"Care for our newborn son"
About: Royal Aberdeen Children's Hospital / Medical Paediatrics (Children's Medicine) Royal Aberdeen Children's Hospital Medical Paediatrics (Children's Medicine) AB25 2ZG
Posted by distraughtfirsttimemum (as ),
My baby was sent to hospital at five days old due to losing just too much weight from birth. This was due to my breasts being too engorged for his poor little mouth to be able to feed properly. It was discussed with midwife to express and feed, however the hospital would want to see him due to protocol-no problem.
So we went in, and they agreed with the feeding agreement. The registrar, who was lovely, said they would keep him in, as his sodium levels were a tad high, but we would be home the next day as long as they fell.
Upon arriving, we were put into a disused ward which was the dump for broken beds, and left. A couple of doctors came to examine him. One took heel prick bloods, twice as the first was not enough, and the other who weighed and measured him and allowed him to pee on his umbilical stump.
However the next day another doctor examined him, and while doing so noticed the umbilical stump smelled a bit. This is expected with necrotising tissue as far as I'm aware, and I explained a colleague of hers had let him pee on it. Well all hell broke loose. She took swabs which apparently showed growth (again I'd expect that with dead tissue) and wished to start him on antibiotics which they fitted a canula for. The canula was fitted and blood was taken, for the doctor (another from the morning rounds) to then say it was no use for the antibiotics and he had to fit another one. My poor boy was beside himself at this stage, never mind me.
A doctor then appeared in our room to say they had to carry out a lumbar puncture then disappeared. Well my husband and I fell apart. What made them think he had meningitis, he had no symptoms, it hadn't been mentioned until now. So they took him for that, which I could not face so his dad went with him. I am informed that this procedure was attempted twice as the doctor missed the first time. His hand was shaking throughout the procedure, and my husband was not allowed to be near our son to try and help comfort him during it.
Anyway, turns out they did not think he had meningitis, this is a routine test done on all babies who come in on the off chance an infection may have spread. Now we have since researched and every meningitis strain can be detected in blood tests, and guidelines are for lumbar punctures to be a last resort due to the invasiveness of the procedure. I might add that no one had written permission to carry this out, as would be required of an adult.
So we then spent 6 days in hospital, being given no information by any of the ridiculous amount of doctors we saw.
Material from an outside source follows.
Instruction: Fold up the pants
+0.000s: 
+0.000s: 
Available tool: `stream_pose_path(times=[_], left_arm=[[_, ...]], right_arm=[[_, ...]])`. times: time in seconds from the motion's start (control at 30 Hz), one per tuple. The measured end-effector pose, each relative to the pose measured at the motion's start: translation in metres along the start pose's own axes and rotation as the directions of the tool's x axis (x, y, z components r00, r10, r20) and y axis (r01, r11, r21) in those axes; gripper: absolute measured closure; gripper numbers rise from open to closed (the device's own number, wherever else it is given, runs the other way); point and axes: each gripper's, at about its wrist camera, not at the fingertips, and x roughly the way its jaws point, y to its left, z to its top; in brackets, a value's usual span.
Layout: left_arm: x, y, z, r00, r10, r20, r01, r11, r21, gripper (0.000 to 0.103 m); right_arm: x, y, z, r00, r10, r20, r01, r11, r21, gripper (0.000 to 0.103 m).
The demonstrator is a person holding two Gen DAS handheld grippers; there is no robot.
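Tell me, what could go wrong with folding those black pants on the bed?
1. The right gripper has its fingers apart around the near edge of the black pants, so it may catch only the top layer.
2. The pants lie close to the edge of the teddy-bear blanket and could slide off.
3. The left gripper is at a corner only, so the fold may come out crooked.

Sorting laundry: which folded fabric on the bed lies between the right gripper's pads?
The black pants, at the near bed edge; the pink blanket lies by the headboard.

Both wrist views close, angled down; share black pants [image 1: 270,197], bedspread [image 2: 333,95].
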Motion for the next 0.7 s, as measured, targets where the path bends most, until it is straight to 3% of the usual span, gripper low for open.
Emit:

We had to put our son on formula as I was receiving very little sometimes no water, and in the whole week received enough food for a day and a half at home, yet they support breastfeeding mums!
My son became quite bad at throwing milk up after a feed, new to us as he had not been on formula. I worried this may be due to the antibiotics etc so asked advice from a nurse, to be given no assistance to alleviate my worry, only to then overhear her complaining about us worrying and daring to ask questions pertaining to the welfare of our son.
The antibiotics would be administered which would wake our baby up, and they hurt and scared him, for him to be left screaming by the staff. On the few occasions my husband and I left the ward, we would return to a screaming baby, who hadn't been looked at, yet the information I have read and re read states a newborn baby should be attended to within 30 seconds of starting. I have rambled enough and still not covered everything.
Quite frankly, I feel they carried out procedures on my baby, for no reason. The worst was that him being so young, we did not even know him well enough to be able to comfort him during all these nasty unnecessary procedures. I felt far from supported as a breastfeeding mother, which I may add never came back enough that I could feed my son and he is now formula fed due to this.
We were told twice during the stay that we weren't to have him out of his cot. Someone trying to tell me I can't cuddle my son?! I think not! So much for bonding as much as possible, and skin to skin etc required to assist breastfeeding.
No one in his week in hospital thought to check his tongue, considering he was in for weight loss/feeding issues. Upon our return home our doctor noticed he was tongue tied, which was not too bad but improved feeding instantly. However it was too late by then, I was not producing enough milk and my supply would not increase quickly enough to support him, hence his now having to be fed formula at cost to us.
Our experience of this hospital was a shambles I won't take my son, or any other children I may have, back there. He will be taken to Ninewells even further afield if need be, but NEVER back there. I sincerely hope their attitudes change, and that no one else has to go through the nightmare we had to with our first baby. Thankfully we did get out and home, and have managed to bond extremely well despite what has happened.